Elsevier

Neurocomputing

Volume 461, 21 October 2021, Pages 587-597
Neurocomputing

A subgraph-based knowledge reasoning method for collective fraud detection in E-commerce

https://doi.org/10.1016/j.neucom.2021.03.134Get rights and content

Abstract

Fraud detection is essential for e-commerce platforms to maintain a fair business environment. Many existing works propose manually designed methods such as label propagation and dense block mining rules on built user-item graphs to detect fraud behaviours, but they are always heuristic and thus have limited performance. Other learning-based methods can either handle only the fraud detection problem well in the transductive scenario when there is only structural information or require rich content features to obtain a good inductive ability. Considering that content features are not always available in practice and there are usually many fraudulent behaviours that belong to newly emerging users and items, how to learn effective inductive rules with structures only is still underexplored. In this paper, we propose a subgraph-based method named SubGNN for collective fraud detection. In SubGNN, first, we extract the subgraphs around the given edges (user behaviours) to be tested. Then, we remove nodes’ global IDs so that SubGNN is entity-independent. Finally, by learning knowledge reasoning rules on extracted heterogeneous subgraphs using our proposed relational graph isomorphism network (R-GIN), a powerful graph neural network (GNN) model, SubGNN can achieve precise fraud detection. Experiments are conducted on publicly available Amazon and Yelp datasets and a newly collected Taobao dataset. The results clearly show the advantages and prospects of our method. When using SubGNN to detect fraudulent transactions on Taobao, the precision is higher than 0.99 and more than 90% of fraud samples are recalled.

Introduction

To better match users’ interests and items, various data-driven recommendation and ranking algorithms [1], [2] have been designed and deployed in existing e-commerce platforms. Although these algorithms can predict users’ interests better and bring more profits to the platform, the data-driven training mechanism makes them easily poisoned [3], [4]. For example, if a seller controls some user accounts to frequently click a popular item and a target item that belongs to the seller, the collaborative filtering-based recommendation algorithms may be misled that there are some important connections between these two items and begin to recommend the target item to the users who have interactions with the popular item, thus allocating much more impressions [5] to the target item than before.

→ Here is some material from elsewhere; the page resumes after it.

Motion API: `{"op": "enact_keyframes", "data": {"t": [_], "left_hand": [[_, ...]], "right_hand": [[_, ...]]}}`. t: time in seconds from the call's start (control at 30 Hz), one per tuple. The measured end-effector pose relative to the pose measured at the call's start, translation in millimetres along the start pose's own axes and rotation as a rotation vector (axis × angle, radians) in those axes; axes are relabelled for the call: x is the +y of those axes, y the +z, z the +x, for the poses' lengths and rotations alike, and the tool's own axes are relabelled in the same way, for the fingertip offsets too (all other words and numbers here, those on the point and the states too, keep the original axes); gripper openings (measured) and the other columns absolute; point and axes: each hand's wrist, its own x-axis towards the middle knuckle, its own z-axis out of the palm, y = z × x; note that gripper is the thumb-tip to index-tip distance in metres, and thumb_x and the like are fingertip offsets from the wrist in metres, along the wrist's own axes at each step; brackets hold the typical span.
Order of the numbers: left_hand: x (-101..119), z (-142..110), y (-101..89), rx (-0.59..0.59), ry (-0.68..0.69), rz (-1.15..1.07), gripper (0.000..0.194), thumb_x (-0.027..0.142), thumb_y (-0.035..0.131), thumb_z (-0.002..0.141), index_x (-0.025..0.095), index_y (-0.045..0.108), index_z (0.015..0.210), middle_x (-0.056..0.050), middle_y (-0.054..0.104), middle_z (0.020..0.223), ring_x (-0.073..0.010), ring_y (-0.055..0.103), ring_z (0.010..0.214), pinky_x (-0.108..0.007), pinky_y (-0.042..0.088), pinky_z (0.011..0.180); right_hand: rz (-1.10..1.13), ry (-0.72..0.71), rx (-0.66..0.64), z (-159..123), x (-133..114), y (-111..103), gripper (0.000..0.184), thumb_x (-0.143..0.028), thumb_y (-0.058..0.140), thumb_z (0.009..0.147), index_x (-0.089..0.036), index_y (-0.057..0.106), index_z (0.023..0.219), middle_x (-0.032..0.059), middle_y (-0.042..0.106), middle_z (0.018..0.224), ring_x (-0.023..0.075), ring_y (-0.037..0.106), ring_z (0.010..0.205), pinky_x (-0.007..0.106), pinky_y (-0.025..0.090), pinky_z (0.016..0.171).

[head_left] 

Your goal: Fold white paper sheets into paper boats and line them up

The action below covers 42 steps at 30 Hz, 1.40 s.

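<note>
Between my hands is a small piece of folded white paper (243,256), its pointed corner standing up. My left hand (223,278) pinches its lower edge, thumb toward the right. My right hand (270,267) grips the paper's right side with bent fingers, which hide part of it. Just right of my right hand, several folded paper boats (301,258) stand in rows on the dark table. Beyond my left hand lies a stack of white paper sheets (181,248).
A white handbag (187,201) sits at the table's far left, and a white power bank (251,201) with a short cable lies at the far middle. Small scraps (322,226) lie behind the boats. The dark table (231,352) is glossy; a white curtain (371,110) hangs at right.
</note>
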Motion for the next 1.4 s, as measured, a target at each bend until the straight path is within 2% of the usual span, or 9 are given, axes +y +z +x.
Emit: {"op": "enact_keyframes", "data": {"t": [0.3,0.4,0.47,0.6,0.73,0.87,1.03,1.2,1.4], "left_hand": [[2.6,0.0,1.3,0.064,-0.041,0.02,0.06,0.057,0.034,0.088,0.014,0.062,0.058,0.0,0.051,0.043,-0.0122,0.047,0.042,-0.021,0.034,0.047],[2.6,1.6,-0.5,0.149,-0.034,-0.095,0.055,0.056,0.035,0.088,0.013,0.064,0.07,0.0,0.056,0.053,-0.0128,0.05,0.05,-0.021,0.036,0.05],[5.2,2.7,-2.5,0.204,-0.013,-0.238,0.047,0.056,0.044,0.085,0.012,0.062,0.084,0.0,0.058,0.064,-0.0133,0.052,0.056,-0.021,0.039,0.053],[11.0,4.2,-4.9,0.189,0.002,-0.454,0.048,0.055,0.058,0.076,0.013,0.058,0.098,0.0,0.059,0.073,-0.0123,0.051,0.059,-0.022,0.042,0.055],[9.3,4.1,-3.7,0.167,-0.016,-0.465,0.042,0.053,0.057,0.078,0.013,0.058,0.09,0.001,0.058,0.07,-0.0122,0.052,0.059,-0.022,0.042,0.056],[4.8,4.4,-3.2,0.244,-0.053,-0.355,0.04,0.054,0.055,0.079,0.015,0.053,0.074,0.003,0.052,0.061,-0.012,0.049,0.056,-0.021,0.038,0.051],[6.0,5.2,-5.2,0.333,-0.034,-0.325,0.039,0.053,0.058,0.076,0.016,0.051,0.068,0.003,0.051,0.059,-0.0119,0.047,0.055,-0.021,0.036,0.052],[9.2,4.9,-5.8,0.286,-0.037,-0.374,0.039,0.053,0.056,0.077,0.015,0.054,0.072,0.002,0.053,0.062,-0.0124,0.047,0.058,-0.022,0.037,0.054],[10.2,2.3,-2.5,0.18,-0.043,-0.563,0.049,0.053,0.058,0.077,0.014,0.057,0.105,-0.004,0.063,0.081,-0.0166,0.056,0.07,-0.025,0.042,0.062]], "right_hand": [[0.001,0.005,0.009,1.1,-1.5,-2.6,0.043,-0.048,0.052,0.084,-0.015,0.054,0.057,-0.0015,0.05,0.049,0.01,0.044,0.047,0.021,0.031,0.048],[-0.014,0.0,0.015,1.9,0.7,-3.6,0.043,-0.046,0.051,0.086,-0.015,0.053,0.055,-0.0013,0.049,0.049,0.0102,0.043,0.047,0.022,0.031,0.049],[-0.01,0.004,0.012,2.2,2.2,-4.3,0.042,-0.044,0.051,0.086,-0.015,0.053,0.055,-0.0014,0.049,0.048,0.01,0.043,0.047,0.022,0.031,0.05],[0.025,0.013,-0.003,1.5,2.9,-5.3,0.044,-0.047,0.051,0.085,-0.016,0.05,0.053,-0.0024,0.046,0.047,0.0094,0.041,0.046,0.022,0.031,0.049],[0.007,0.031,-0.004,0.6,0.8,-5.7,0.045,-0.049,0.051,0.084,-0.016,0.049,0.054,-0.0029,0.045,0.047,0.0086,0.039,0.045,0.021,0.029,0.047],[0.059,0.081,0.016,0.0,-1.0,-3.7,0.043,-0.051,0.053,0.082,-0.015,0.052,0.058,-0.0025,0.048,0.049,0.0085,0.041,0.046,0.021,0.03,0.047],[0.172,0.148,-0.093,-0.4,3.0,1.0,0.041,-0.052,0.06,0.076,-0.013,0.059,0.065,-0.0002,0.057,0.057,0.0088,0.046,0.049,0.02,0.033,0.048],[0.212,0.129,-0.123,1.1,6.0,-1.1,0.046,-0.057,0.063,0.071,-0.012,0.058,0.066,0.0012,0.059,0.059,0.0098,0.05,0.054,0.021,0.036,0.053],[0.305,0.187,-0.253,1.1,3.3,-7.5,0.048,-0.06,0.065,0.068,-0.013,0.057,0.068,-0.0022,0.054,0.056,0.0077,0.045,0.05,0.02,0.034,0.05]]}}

Fortunately, only if malicious sellers control (or hire) some user accounts and perform a certain amount of fraud behaviours (log data) on real-world e-commerce platforms could the deployed recommendation or ranking algorithms in the system be misled. Considering that the number of accounts that malicious sellers can control is limited and that they always promote several target items together each time, these accounts’ behaviours are usually more collective than those of normal users [6]. This provides us with the opportunity to detect fraud behaviours.

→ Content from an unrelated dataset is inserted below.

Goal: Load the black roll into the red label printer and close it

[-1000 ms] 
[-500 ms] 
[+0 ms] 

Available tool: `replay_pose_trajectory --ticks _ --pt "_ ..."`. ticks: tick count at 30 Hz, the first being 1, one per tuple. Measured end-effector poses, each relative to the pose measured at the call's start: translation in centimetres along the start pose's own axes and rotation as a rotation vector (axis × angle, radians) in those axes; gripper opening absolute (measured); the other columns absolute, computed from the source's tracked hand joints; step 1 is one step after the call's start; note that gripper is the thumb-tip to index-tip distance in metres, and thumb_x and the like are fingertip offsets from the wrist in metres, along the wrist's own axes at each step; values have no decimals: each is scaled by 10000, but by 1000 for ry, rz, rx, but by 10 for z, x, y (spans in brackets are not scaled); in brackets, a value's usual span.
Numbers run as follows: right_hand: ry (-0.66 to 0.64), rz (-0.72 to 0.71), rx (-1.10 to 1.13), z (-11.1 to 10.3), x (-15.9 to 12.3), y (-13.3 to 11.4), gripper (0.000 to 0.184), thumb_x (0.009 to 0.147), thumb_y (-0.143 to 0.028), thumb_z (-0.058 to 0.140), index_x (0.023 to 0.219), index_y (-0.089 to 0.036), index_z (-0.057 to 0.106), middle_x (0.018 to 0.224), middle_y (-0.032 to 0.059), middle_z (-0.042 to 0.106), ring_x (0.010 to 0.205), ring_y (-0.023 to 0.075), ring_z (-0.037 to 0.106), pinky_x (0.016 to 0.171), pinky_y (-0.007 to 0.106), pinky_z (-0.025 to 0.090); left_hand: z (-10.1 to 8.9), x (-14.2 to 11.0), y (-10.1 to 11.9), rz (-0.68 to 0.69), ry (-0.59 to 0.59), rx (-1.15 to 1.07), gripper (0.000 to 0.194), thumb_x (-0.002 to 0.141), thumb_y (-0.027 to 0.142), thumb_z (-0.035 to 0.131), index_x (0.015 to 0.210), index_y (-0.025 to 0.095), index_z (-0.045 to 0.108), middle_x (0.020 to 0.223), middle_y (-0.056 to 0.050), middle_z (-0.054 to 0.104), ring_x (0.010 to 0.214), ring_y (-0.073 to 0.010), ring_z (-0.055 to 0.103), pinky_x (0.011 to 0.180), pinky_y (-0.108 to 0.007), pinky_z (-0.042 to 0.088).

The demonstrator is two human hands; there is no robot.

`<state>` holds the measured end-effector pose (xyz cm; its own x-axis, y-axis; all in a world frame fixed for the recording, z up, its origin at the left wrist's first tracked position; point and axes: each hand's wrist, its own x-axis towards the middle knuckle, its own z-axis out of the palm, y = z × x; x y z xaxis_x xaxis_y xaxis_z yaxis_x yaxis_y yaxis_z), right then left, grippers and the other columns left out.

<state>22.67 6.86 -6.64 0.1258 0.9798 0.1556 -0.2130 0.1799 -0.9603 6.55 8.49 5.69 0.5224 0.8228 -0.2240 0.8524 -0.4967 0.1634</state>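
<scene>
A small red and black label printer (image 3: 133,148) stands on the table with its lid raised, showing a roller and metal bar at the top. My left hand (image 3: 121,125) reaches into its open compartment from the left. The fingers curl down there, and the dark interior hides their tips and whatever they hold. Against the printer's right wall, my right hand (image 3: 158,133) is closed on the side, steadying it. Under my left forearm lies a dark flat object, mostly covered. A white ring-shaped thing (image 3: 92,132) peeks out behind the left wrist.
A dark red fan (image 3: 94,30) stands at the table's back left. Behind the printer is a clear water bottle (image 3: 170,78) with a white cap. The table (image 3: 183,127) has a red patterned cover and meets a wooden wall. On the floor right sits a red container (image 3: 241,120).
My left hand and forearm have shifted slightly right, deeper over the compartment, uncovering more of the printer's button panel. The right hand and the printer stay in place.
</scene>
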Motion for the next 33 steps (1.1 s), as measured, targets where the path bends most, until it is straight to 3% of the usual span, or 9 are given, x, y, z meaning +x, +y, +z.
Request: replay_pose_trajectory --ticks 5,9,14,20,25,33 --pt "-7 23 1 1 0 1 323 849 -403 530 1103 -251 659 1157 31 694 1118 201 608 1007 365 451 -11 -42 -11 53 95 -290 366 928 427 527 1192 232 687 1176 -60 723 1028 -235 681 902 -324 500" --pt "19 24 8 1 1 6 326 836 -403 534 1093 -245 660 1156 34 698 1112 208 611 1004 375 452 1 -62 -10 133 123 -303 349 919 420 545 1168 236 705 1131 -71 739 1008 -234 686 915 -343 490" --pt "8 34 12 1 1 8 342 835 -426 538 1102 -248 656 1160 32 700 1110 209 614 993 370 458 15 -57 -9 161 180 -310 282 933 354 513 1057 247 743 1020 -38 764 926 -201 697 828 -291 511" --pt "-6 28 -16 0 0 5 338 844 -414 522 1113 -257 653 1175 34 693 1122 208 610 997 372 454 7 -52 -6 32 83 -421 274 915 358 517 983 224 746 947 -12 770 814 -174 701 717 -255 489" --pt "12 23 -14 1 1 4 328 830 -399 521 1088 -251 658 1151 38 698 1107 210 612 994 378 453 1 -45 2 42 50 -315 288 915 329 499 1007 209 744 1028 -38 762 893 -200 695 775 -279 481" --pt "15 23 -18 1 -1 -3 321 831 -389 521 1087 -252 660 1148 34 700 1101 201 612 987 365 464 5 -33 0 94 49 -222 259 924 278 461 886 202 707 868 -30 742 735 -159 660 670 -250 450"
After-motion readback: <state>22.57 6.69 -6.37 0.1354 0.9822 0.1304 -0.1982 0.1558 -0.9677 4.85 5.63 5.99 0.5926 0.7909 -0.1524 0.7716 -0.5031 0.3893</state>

There have been many effective solutions based on label propagation [7] and dense block assumptions [6], [8], [9], [10] for fraud detection in the literature. Similarly, these methods all first build a user-item bipartite graph and then run their algorithms on it. For example, FAP [7] is a representative label propagation-based fraud detection method in which given some prelabelled fraud users and items, the fraud signals can be iteratively propagated to other nodes on the built graphs. Holo [6] relies on the dense block assumption in which they view the behaviours in dense user-item blocks as fraud because fraud users usually perform more collective behaviours than normal users due to the limited cheating accounts and target items.

The methods discussed above have achieved great success on real-world e-commerce platforms. In addition to the insightful designs of these methods, we emphasize that their success is inseparable from their natural inductive property, which ensures that these methods can be used to detect newly emerging users and items directly without any additional change. This is an essential property in the fraud detection area as fraud sellers are always new and may have no relation with existing detected fraud sellers. However, in spite of their good inductive ability, the drawback of these methods is that they are all heuristic and rely on human designs, thus usually having limited performance.

Learning-based techniques for graphs, such as graph representation learning [11], [12], [13], [14] and graph neural networks(GNNs) [15], [16], [17], [18], [19], have gradually become mature in recent years, and some researchers have applied them in fraud detection [20], [21], [22], [23], [24] and achieved much better results than existing heuristic techniques. However, these methods either heavily rely on provided content features that cannot always be available in practice to obtain good performance, or need to train node ID embeddings, thus suffering a serious performance decrease in the inductive scenario because there are usually many behaviours on new users and items with untrained ID embeddings [24].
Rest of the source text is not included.